IEDI na Imprensa - Potencial transformador
Potencial transformador
Folha de São Paulo - 03/07/2015
Pedro Luiz Passos
Empreendedorismo de alto impacto, voltado à tecnologia, pode acelerar reencontro com desenvolvimento
Na busca pela retomada do desenvolvimento, o Brasil não pode prescindir da capacidade transformadora do empreendedorismo de alto impacto, aquele que gera efeitos econômicos e sociais consistentes por intermédio de dois fatores cruciais para a competitividade: a inovação e o dinamismo que imprime ao mercado.
Essa não é a realidade do país. Existe aqui um terreno fértil para a disseminação do empreendedorismo, mas falta ênfase em iniciativas com conteúdo tecnológico disruptivo, como revela o Global Entrepreneurship Monitor, projeto conduzido pela London Business School. Segundo o levantamento, um terço dos brasileiros entre 18 e 64 anos dedica-se ao próprio negócio, maior índice entre 68 países pesquisados.
Tais números criam a falsa ideia de que temos uma economia dinâmica e empreendedora. Infelizmente, estamos distantes disso.
Boa parte dos pequenos empresários adotou o caminho como via de escape ao desemprego ou à carência de perspectivas profissionais --ou seja, por necessidade, não por opção. São mais prestadores de serviço do que empreendedores. Estes se caracterizam pelo desejo de inovar e crescer continuamente.
Sem ações específicas, esse quadro não mudará. Para incentivar o empreendedorismo de fundo tecnológico, responsável por grandes transformações mesmo em economias destacadas pelo gigantismo de seus grupos empresariais, como EUA e Coreia do Sul, é necessário estreitar as conexões entre empresas e universidades. É o que ocorre nos EUA.
Lá pesquisadores e alunos são estimulados a levar ao mercado o resultado de seus estudos, criando um celeiro riquíssimo de start-ups, tal como tem ocorrido aqui em polos de incubação e aceleração de empresas emergentes, localizados em Porto Alegre, em Campinas e no Recife. No exterior, há exemplos inspiradores de reorientação econômica voltada ao empreendedorismo. Em Nova York, a parceria do setor público com a iniciativa privada permitiu a construção do novo campus da Universidade Cornell, onde centros de pesquisas conviverão com incubadoras de negócios.
Os recursos vieram da prefeitura, da universidade e, note-se, de contribuições privadas --Charles Feeney, empresário americano que fez fortuna com lojas duty free, doou US$ 350 milhões.

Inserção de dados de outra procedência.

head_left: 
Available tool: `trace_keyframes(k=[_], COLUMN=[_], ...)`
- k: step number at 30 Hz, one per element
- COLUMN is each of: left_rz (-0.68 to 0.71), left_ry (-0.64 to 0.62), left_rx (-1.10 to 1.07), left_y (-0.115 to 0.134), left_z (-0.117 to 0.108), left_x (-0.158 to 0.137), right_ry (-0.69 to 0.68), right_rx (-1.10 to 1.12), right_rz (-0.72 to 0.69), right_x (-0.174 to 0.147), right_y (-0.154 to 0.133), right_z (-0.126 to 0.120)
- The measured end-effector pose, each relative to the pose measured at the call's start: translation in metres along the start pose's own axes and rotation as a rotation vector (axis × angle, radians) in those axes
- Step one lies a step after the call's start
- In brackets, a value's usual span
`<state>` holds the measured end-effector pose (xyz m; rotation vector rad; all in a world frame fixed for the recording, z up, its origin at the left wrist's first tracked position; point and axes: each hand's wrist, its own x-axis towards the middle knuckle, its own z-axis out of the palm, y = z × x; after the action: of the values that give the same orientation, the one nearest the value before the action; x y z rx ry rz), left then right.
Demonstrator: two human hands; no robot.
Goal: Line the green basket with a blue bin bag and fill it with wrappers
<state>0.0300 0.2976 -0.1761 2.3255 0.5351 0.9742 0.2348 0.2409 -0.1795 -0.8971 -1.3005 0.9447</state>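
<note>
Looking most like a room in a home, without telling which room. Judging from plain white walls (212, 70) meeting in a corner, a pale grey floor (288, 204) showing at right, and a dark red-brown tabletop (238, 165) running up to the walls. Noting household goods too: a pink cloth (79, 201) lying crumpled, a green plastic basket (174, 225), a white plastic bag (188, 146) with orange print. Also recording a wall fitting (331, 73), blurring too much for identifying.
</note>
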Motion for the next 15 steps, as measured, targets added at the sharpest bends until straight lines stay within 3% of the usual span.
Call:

São projetos que podem se tornar o embrião de cadeias de produção e serviços, graças à escala gerada a partir da concentração geográfica.
Nesse sentido, uma experiência do Chile merece atenção. Trata-se do programa Start-Up Chile, vinculado a uma agência de fomento local, que atraiu 22 empreendedores de 14 países para se instalar em Santiago.
Todos recebem visto de trabalho de um ano e US$ 40 mil. A contrapartida é que os negócios apresentem potencial de crescimento e alcance internacional, estimulando, assim, a integração do país à economia global --objetivo, aliás, dos programas de incentivo ao empreendedorismo que se revelam exitosos.
A China concede bolsas de estudo a jovens talentos em universidades dos EUA não só de graduação, mas também para fundar uma start-up antes de retornar. O sucesso na empreitada não é fundamental, já que o intuito é imprimir aos futuros empresários uma visão global para sua atuação corporativa.
A orientação para uma política de apoio ao empreendedorismo está, enfim, desenhada e contempla duas vertentes: a inovação tecnológica e a inserção internacional. Um bom começo seria evitar que iniciativas como os polos de incubação e aceleração já existentes fossem submetidas ao contingenciamento de verbas que atinge diversos programas oficiais. Com o caminho traçado, cabe ao governo demonstrar disposição para segui-lo.
PEDRO LUIZ PASSOS, 63, empresário, é presidente do IEDI (Instituto de Estudos para o Desenvolvimento Industrial) e conselheiro da Natura. Escreve às sextas-feiras, a cada 14 dias, nesta coluna.